1. Trump's analysis of the 'Greenland Tariff' against Europe

Trump announced a major policy on January 17 via social media, directly impacting global market sentiment:

Core content: From February 1, 2026, the United States will impose a **10%** tariff on all goods imported from Denmark, Norway, Sweden, France, Germany, the United Kingdom, the Netherlands, and Finland.

Upgrade threat: If an agreement regarding the 'comprehensive purchase of Greenland' by the United States is not reached by June 1, tariffs will increase to 25%.

Macroeconomic impact:

Risk aversion sentiment rises: Such extreme trade protectionist policies exacerbate geopolitical and economic uncertainty. Traditional markets (especially European stock markets) are under pressure, and some safe-haven funds may flow into gold or Bitcoin.

Dollar fluctuations: Tariff policies typically benefit the dollar in the short term (due to expected repatriation), but if a global trade war arises, it may lead to long-term credit concerns, thereby benefiting cryptocurrencies with 'digital gold' attributes.

2. On-chain whales and institutional trends (BTC & ETH)

According to monitoring data as of January 19, the current on-chain institutions and whales show the following characteristics:

Bitcoin ($BTC ):

Accumulation in high-level fluctuations: BTC is currently fluctuating in the range of 90,000 to 95,000. On-chain data shows that some 'legendary' whales (holding for more than 5 years) have slightly reduced their holdings, but spot ETF institutions (such as BlackRock, Fidelity) still show significant purchasing and replenishing actions when the price retreats to around 90,000.

Exchange premium: Due to concerns arising from tariff policies, the premium on domestic exchanges in the United States (such as Coinbase) has slightly rebounded, indicating strength in the US market.

Ethereum ($ETH ):

Exchange rate rebounds from the bottom: The ETH/BTC exchange rate shows very strong support around 0.032−0.035. Whales are making large-scale staking through protocols like Lido, indicating confidence in long-term holding.

Institutional layout for L2: Institutional funds are beginning to shift towards the leading shards of Layer 2 networks like Base and Arbitrum, seeking higher Beta returns.

3. Analysis of trends in late January and February

Affected by macro policies and the halving cycle effect, the expected trends are as follows:

Late January: Wide fluctuations. The market needs to digest the forex fluctuations brought about by Trump's tariff policy.
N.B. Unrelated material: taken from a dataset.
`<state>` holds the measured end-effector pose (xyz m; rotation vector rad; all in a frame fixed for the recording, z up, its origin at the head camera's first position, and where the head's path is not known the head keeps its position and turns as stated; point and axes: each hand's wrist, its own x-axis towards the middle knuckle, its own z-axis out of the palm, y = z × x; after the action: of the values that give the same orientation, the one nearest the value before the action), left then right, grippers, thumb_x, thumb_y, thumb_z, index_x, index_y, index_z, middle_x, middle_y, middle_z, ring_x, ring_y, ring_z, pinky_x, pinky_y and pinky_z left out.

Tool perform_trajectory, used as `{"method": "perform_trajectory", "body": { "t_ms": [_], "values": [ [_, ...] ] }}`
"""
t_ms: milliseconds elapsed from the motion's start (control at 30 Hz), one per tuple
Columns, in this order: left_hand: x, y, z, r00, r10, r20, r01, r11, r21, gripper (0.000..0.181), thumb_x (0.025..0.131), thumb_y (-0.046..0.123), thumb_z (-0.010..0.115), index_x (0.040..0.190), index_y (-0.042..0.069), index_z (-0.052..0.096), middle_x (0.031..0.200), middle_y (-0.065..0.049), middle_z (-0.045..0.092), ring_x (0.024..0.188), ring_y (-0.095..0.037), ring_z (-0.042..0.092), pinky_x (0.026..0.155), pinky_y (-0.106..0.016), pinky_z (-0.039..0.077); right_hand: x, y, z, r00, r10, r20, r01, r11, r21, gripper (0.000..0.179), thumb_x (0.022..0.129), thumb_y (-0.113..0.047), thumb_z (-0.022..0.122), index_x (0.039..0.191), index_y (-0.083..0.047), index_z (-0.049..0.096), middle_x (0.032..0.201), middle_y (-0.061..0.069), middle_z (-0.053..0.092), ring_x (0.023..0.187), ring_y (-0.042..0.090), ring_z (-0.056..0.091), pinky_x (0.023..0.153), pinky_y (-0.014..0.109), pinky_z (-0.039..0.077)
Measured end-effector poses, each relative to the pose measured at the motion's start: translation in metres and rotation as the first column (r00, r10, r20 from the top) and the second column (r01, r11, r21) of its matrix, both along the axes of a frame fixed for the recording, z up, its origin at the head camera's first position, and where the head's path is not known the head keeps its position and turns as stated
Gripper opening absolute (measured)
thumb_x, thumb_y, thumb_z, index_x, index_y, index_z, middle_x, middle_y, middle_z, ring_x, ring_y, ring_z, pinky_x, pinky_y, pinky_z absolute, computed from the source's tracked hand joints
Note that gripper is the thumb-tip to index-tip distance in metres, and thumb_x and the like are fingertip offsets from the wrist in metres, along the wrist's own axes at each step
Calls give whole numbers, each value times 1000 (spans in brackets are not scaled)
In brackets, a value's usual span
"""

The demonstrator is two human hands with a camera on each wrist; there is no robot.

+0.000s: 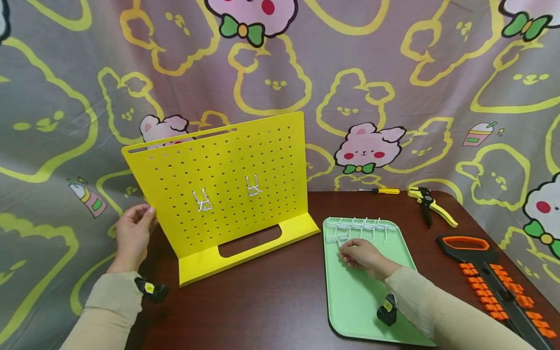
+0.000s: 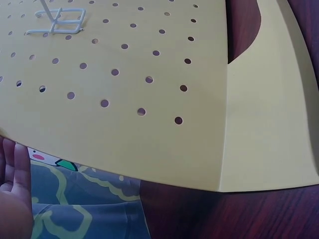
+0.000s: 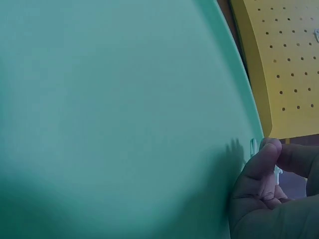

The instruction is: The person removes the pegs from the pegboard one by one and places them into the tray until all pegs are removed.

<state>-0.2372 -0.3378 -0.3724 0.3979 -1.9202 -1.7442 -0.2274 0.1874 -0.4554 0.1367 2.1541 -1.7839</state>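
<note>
A yellow pegboard [image 1: 227, 175] stands upright on its foot at the left. Two white wire hooks are fixed on its face, a left hook [image 1: 202, 200] and a right hook [image 1: 253, 185]. My left hand [image 1: 132, 236] grips the board's left edge, thumb tip at the rim. Over the green tray [image 1: 363, 301], my right hand [image 1: 366, 256] pinches a white wire hook [image 3: 253, 146] between thumb and forefinger. Its fingers hide most of that hook. Several more white hooks [image 1: 365, 226] lie in a row along the tray's far end.
Behind the tray lie a yellow screwdriver [image 1: 387, 190] and yellow-black pliers [image 1: 430, 206]. A black rack with an orange-lined handle [image 1: 465, 243] holds orange clips [image 1: 483, 294] at the right. A patterned curtain [image 1: 280, 87] hangs behind the brown table [image 1: 262, 306].
</note>
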Motion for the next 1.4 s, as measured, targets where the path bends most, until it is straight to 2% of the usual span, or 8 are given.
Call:
{"method": "perform_trajectory", "body": {
  "t_ms": [133,300,400,533,733,1033,1200,1400],
  "values": [
    [0,0,0,1000,-1,1,1,1000,11,6,103,9,63,107,4,63,90,5,56,82,-9,55,71,-11,52,0,-1,1,1000,-10,-4,10,999,33,11,104,-6,56,105,5,57,86,6,66,71,11,58,64,22,52],
    [0,0,-1,1000,-4,-6,4,999,35,4,103,8,63,101,11,64,90,4,57,82,-8,56,71,-11,52,-1,1,2,999,13,-35,-8,989,145,15,101,-8,58,100,6,62,87,8,65,75,15,59,67,27,54],
    [0,0,-1,1000,-6,-28,7,999,42,2,103,7,63,102,8,64,89,4,57,81,-8,56,71,-11,52,-3,3,5,998,43,-55,-33,984,178,17,101,-10,58,95,5,64,83,6,63,73,15,56,67,28,54],
    [0,1,-1,999,-5,-35,6,999,41,2,103,7,63,104,5,64,88,4,57,82,-9,56,71,-12,53,-10,4,15,994,89,-57,-83,991,102,22,104,-10,55,105,11,62,83,5,63,72,12,57,68,26,54],
    [1,1,-1,999,-9,-30,10,1000,28,1,103,8,63,103,8,64,89,4,57,82,-9,56,71,-12,53,-28,-6,43,995,93,-36,-94,995,-43,37,107,-14,55,128,15,50,102,12,68,84,13,67,80,30,59],
    [2,2,0,1000,-4,-25,4,1000,9,2,103,9,63,104,7,63,89,5,57,82,-9,56,71,-12,52,-58,-31,78,994,106,-39,-112,971,-213,36,111,-16,48,136,10,49,105,5,68,93,13,68,96,32,55],
    [3,3,1,1000,1,-14,-1,999,36,4,103,8,63,101,11,64,91,2,56,83,-10,56,71,-11,52,-67,-53,93,997,81,7,-76,959,-274,38,110,-18,50,138,8,50,112,9,68,96,16,68,103,36,52],
    [3,2,1,1000,-8,13,8,1000,3,4,104,12,63,106,9,64,93,2,56,85,-10,55,73,-11,52,-76,-83,104,997,62,52,-42,946,-322,44,109,-21,53,144,6,47,125,17,64,96,18,68,104,37,51]
  ]
}}
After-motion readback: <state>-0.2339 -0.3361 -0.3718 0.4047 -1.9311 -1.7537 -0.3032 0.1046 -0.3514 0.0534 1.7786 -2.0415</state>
BTC may repeatedly 'wash out' between 88,000 and 98,000, clearing leverage.

February: Event-driven rise.

February 1 tariff officially takes effect as a key time node. If the market is fully priced by then, a 'bad news is out' rally may occur.

Policy dividends: 2026 is viewed as the 'golden window' for US cryptocurrency policy. As the SEC's regulatory style shifts towards 'industry participation', February may welcome new favorable rumors regarding cryptocurrency market structure legislation.

Target price: If BTC can stabilize above the psychological level of 100,000, the February target looks towards $115,000 - 120,000.

4. Recommended 'ambush' altcoin sectors

In the current macro environment, it is recommended to focus on the following three sectors with strong narrative support:

Sector representative cryptocurrencies (recommended attention) Reason RWA (real-world assets) ONDO, MKR, PENDLE Tariffs and fluctuations in US Treasury yields have led to a surge in demand for compliant on-chain interest-bearing assets from institutions. Infrastructure / L2 SOL, ARB, HYPE Solana's activity continues to lead, and Hyperliquid (HYPE) performs strongly as an emerging decentralized trading protocol. AI + decentralized computing TAO, RNDR, FET AI remains the definitive main line for the entire industry by 2026, and is less directly affected by trade tariffs.